C: read only last line of a file. No loops - c

Using C, is there a way to read only the last line of a file without looping it's entire content?
Thing is that file contains millions of lines, each of them holding an integer (long long int). The file itself can be quite large, I presume even up to 1000mb. I know for sure that the last line won't be longer than 55 digits, but could be 2 only digits as well. It's out of options to use any kind of database... I've considered it already.
Maybe its a silly question, but coming from PHP background I find it hard to answer. I looked everywhere but found nothing clean.
Currently I'm using:
if ((fd = fopen(filename, "r")) != NULL) // open file
{
fseek(fd, 0, SEEK_SET); // make sure start from 0
while(!feof(fd))
{
memset(buff, 0x00, buff_len); // clean buffer
fscanf(fd, "%[^\n]\n", buff); // read file *prefer using fscanf
}
printf("Last Line :: %d\n", atoi(buff)); // for testing I'm using small integers
}
This way I'm looping file's content and as soon as file gets bigger than ~500k lines things slow down pretty bad....
Thank you in advance.
maxim

Just fseek to fileSize - 55 and read forward?

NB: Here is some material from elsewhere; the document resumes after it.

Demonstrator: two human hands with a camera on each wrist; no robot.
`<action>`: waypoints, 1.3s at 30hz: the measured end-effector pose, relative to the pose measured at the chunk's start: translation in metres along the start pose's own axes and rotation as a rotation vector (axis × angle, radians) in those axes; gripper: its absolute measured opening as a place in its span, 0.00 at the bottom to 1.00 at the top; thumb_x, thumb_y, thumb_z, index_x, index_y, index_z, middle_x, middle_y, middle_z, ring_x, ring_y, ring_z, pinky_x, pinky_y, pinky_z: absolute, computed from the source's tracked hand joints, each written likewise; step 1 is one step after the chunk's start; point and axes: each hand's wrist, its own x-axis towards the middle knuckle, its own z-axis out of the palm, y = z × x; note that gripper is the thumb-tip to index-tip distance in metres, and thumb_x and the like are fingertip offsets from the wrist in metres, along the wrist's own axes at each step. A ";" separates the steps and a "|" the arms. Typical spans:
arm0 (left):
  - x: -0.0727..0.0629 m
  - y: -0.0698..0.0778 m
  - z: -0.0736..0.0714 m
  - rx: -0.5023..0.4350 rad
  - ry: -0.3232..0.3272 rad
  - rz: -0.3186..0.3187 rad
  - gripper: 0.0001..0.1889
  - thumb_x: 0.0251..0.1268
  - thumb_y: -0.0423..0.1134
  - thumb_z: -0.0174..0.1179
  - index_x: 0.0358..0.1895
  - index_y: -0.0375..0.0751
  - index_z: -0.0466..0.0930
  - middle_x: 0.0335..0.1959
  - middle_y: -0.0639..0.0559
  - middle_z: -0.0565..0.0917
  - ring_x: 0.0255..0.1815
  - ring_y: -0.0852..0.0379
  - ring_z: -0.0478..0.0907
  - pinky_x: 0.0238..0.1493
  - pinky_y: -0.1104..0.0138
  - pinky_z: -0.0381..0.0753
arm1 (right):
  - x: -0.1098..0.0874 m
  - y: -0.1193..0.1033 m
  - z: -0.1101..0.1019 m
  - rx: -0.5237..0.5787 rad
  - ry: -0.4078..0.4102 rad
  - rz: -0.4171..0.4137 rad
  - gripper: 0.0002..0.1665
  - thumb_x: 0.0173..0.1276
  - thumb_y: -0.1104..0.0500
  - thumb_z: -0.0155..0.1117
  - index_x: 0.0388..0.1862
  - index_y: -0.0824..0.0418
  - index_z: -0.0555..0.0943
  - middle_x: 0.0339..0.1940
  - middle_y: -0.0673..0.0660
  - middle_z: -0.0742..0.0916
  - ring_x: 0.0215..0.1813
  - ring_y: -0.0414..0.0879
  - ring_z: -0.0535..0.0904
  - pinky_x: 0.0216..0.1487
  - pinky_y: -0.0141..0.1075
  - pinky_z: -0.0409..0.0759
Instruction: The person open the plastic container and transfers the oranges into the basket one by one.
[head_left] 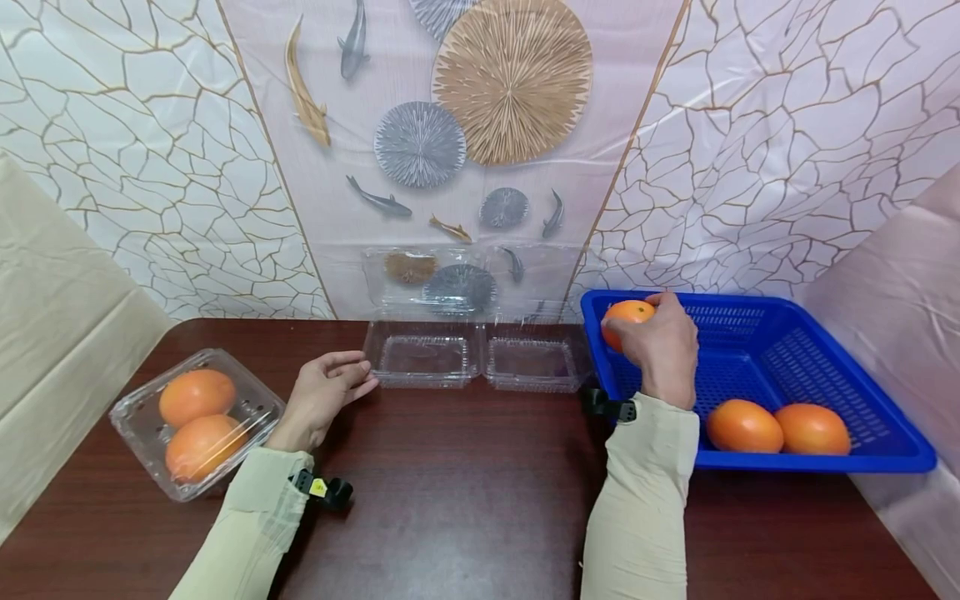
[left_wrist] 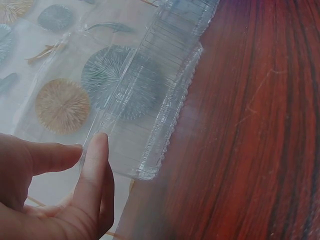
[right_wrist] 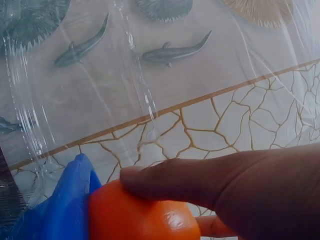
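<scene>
My right hand (head_left: 663, 346) grips an orange (head_left: 628, 321) over the far left corner of a blue plastic basket (head_left: 795, 308). In the right wrist view, the thumb lies across the top of the fruit, which sits right at the blue rim. Two more oranges (head_left: 745, 427) lie in the basket's near side. My left hand (head_left: 322, 396) has its fingers loosely extended, fingertips right at the left edge of a clear plastic clamshell container (head_left: 423, 383). That container stands with its lid (left_wrist: 75, 65) raised against the wall. A second clear container (head_left: 532, 385) stands beside it, also lid up.
At the left of the dark wooden table (head_left: 465, 500) stands a closed clear container (head_left: 176, 492) with two oranges (head_left: 197, 398) inside. A patterned wall covering (head_left: 337, 208) rises behind the table's far edge. Pale cloth (head_left: 67, 350) hangs at the left side.
</scene>
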 end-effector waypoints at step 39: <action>0.000 0.000 0.001 -0.005 0.021 -0.007 0.24 0.80 0.34 0.52 0.73 0.29 0.64 0.62 0.35 0.76 0.43 0.66 0.86 0.60 0.65 0.86 | -0.003 -0.010 -0.001 -0.106 -0.218 -0.057 0.44 0.73 0.41 0.64 0.77 0.64 0.65 0.74 0.70 0.72 0.68 0.66 0.72 0.64 0.60 0.80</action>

If there is a maximum line length, seek to that distance before the end.
Read up to the end, and find the last end-of-line in your buffer.
If there is no maximum line length, guess a reasonable value, read that much at the end, and if there is no end-of-line, double your guess and try again.
In your case:
/* max length including newline */
static const long max_len = 55 + 1;
/* space for all of that plus a nul terminator */
char buf[max_len + 1];
/* now read that many bytes from the end of the file */
fseek(fd, -max_len, SEEK_END);
ssize_t len = read(fd, buf, max_len);
/* don't forget the nul terminator */
buf[len] = '\0';
/* and find the last newline character (there must be one, right?) */
char *last_newline = strrchr(buf, '\n');
char *last_line = last_newline+1;

Open with "rb" to make sure you're reading binary. Then fseek(..., SEEK_END) and start reading bytes from the back until you find the first line separator (if you know the maximum line length is 55 characters, read 55 characters ...).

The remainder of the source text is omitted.